More serious adverse effects include stomach ulcers and renal or liver problems. These side effects are more likely to occur if you have a history of them or are taking other medications that can interact with NSAIDs.
This may not be a complete list. Consult your doctor or pharmacist for other side effects.
Source: DailyMed (Diclofenac), DailyMed (Ibuprofen)
Drug interactions of diclofenac vs. ibuprofen
Diclofenac and ibuprofen are NSAIDs that can interact with blood pressure medications like angiotensin-converting enzyme (ACE) inhibitors, angiotensin receptor blockers (ARBs), beta blockers, and diuretics. NSAIDs may reduce the blood pressure lowering effects of these antihypertensive medications.

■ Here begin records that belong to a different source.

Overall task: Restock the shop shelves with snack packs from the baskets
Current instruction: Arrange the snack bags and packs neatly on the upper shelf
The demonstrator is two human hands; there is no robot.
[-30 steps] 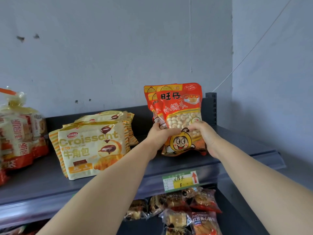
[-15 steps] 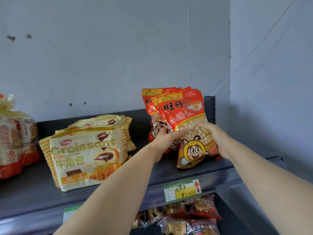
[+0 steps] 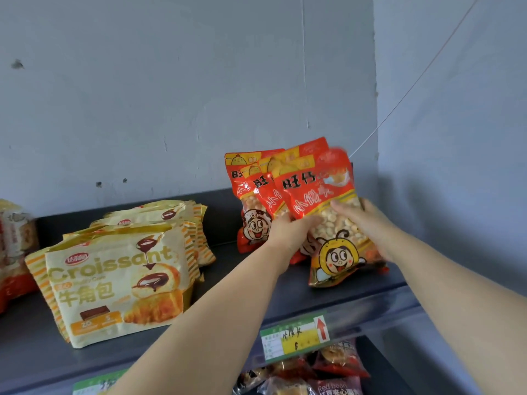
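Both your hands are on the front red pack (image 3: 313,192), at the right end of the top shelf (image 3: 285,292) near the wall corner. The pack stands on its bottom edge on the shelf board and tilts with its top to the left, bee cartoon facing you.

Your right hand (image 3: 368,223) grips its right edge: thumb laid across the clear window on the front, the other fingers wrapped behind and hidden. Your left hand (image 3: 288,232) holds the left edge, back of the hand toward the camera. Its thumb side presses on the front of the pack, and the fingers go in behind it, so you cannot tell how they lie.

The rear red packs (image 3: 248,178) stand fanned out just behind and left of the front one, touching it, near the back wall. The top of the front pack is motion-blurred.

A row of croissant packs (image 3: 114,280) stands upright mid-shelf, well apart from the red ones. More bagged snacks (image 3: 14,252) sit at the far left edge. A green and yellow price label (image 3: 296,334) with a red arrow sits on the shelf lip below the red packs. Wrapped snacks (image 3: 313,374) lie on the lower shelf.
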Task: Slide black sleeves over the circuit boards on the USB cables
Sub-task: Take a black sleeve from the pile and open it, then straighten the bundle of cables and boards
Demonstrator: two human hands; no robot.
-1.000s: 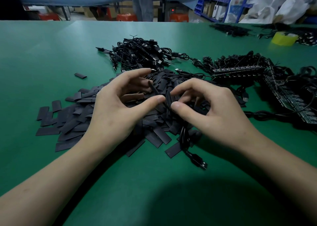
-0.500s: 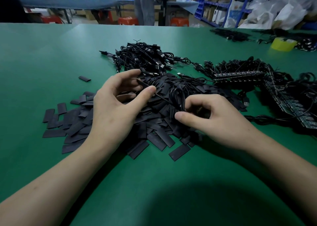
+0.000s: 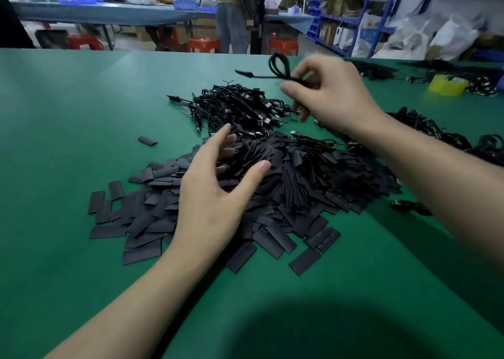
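Note:
A wide heap of flat black sleeves (image 3: pixel 286 195) lies on the green table (image 3: pixel 68 113). Behind it sits a pile of bundled black USB cables (image 3: pixel 240 110). My right hand (image 3: pixel 332 97) is raised over that pile and pinches a coiled black USB cable (image 3: pixel 276 69), whose sleeved end sticks out to the left. My left hand (image 3: pixel 215 195) hovers over the left part of the sleeve heap with fingers spread and relaxed, holding nothing.
More black cables and strips of circuit boards (image 3: pixel 450 140) lie at the right. A yellow tape roll (image 3: pixel 447 84) stands at the far right. One stray sleeve (image 3: pixel 147 140) lies left of the heap. People and red stools are beyond the table's far edge.
My right hand has lifted from the sleeve heap up and away toward the cable pile, carrying the cable. My left hand let go and opened over the sleeves.

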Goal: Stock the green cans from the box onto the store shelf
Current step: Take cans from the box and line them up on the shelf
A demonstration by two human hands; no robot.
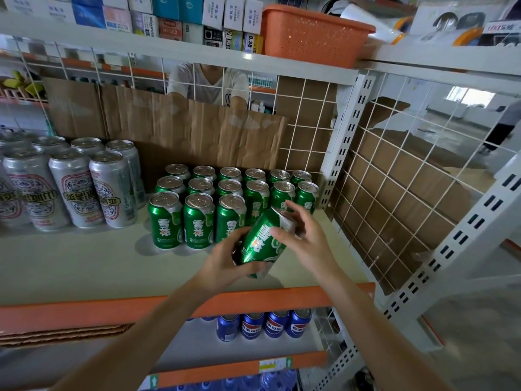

Taking NSAIDs with blood thinners like aspirin or warfarin can increase the risk of bleeding. These medications can interact and increase the risk of stomach ulcers. Taking NSAIDs with SSRI antidepressants can also increase the risk of bleeding.
NSAIDs can also interact with other medications and increase their levels in the body. Taking NSAIDs with drugs like lithium, digoxin, and methotrexate can increase the risk of adverse side effects.
Consult a doctor or pharmacist if you are taking any medications before starting an NSAID.
|Selective serotonin reuptake inhibitor (SSRI) antidepressant||Yes||Yes|
|Serotonin-norepinephrine reuptake inhibitor (SNRI) antidepressant||Yes||Yes|
|Angiotensin-converting enzyme (ACE) inhibitors||Yes||Yes|
|Angiotensin receptor blockers (ARBs)||Yes||Yes|
This may not be a complete list of all possible drug interactions. Consult a doctor with all medications you may be taking.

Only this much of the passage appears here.